Simple Sentiment Classifier Architecture

  • Input: token ids for a review (e.g., IMDB sentence).
  • Embedding layer maps each token to a vector.
  • Pool over time (e.g., mean) to get a single sentence vector.
  • Linear layer maps to sentiment score (positive / negative).
class SimpleSentimentModel(nn.Module):
    def __init__(self, vocab_size, emb_dim=64):
        super().__init__()
        self.embedding = nn.Embedding(vocab_size, emb_dim)
        self.fc = nn.Linear(emb_dim, 1)  # binary

    def forward(self, ids):
        # ids: (batch, seq_len)
        x = self.embedding(ids)          # (batch, seq_len, emb_dim)
        x = x.mean(dim=1)                # (batch, emb_dim)
        logits = self.fc(x)              # (batch, 1)
        return logits.squeeze(-1)

Handling Variable-Length Sequences

  • Real sentences have different lengths → we need batching.
  • Common approach: pad shorter sequences with <pad> up to a fixed length.
  • Later (LSTMs/Transformers) we will also use attention masks to ignore padding.
max_len = 10

def pad(ids, max_len, pad_id=0):
    return ids[:max_len] + [pad_id] * max(0, max_len - len(ids))

batch_ids = [
    pad([2, 3, 4, 5, 6, 7], max_len),
    pad([2, 4, 6], max_len),
]

Homework / Hands-On Ideas

  • Load a small sentiment dataset (e.g., movie reviews with positive/negative labels).
  • Implement a simple tokenizer and vocabulary builder.
  • Use nn.Embedding + mean pooling + linear classifier to predict sentiment.
  • Inspect a few learned word vectors (e.g., cosine similarity between “great”, “good”, “terrible”).
  • Reflect: compared to image models, what feels similar vs different about the pipeline?
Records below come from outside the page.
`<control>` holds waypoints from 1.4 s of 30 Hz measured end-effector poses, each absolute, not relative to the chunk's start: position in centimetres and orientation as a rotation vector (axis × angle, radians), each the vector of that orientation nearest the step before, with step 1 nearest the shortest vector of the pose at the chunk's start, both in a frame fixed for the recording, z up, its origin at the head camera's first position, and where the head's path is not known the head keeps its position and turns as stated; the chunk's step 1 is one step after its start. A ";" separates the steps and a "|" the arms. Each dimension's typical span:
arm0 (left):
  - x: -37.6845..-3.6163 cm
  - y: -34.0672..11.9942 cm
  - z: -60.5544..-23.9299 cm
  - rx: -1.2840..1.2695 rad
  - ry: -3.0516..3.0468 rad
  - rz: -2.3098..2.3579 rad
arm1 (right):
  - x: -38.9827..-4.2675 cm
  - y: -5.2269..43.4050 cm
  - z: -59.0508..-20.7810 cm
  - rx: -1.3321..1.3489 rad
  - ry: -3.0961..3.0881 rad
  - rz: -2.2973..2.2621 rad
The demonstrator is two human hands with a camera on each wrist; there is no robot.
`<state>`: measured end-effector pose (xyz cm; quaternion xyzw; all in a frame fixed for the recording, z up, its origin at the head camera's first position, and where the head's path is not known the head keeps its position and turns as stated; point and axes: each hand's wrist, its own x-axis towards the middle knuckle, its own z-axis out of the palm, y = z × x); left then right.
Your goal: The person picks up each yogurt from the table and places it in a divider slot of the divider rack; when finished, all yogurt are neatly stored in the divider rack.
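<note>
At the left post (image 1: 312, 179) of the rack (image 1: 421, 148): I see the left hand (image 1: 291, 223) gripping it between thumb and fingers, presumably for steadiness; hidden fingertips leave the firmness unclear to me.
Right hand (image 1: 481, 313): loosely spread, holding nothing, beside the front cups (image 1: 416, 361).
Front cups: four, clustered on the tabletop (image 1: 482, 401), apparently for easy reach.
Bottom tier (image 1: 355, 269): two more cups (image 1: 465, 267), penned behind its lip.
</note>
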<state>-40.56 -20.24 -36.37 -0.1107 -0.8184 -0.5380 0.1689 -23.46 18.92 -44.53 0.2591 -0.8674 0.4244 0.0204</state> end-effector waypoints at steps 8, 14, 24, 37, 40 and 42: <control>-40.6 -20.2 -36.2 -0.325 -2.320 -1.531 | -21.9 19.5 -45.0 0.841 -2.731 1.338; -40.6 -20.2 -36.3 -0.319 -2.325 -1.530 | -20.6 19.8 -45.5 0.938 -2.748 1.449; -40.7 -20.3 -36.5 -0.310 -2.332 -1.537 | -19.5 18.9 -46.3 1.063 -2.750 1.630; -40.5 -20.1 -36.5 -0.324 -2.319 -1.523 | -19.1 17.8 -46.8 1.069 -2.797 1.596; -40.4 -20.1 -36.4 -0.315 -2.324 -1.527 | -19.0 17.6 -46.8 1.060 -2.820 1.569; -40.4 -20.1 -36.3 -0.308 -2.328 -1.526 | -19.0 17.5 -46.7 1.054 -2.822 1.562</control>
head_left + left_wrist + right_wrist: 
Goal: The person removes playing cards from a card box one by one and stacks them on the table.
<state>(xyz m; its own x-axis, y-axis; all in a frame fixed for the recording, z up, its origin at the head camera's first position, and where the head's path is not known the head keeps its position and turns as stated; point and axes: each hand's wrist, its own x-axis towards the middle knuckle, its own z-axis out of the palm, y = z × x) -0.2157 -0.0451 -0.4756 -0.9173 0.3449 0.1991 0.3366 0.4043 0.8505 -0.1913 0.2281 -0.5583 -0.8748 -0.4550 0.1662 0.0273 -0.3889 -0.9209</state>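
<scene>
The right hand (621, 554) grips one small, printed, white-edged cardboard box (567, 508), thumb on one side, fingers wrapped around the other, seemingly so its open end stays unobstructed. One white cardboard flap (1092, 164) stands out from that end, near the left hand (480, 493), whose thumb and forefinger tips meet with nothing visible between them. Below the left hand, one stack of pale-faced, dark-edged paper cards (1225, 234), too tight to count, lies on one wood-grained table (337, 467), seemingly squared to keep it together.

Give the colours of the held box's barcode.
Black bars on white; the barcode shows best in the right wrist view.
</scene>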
Looking Ahead: Sequence Models & Transformers

  • Recurrent networks (LSTMs) process sequences step by step, keeping a hidden state.
  • Attention and Transformers let models look at all positions in parallel.
  • Pretrained models (BERT, GPT) start from large-scale text and fine-tune to tasks.
  • All of them start from embeddings like the ones we built today.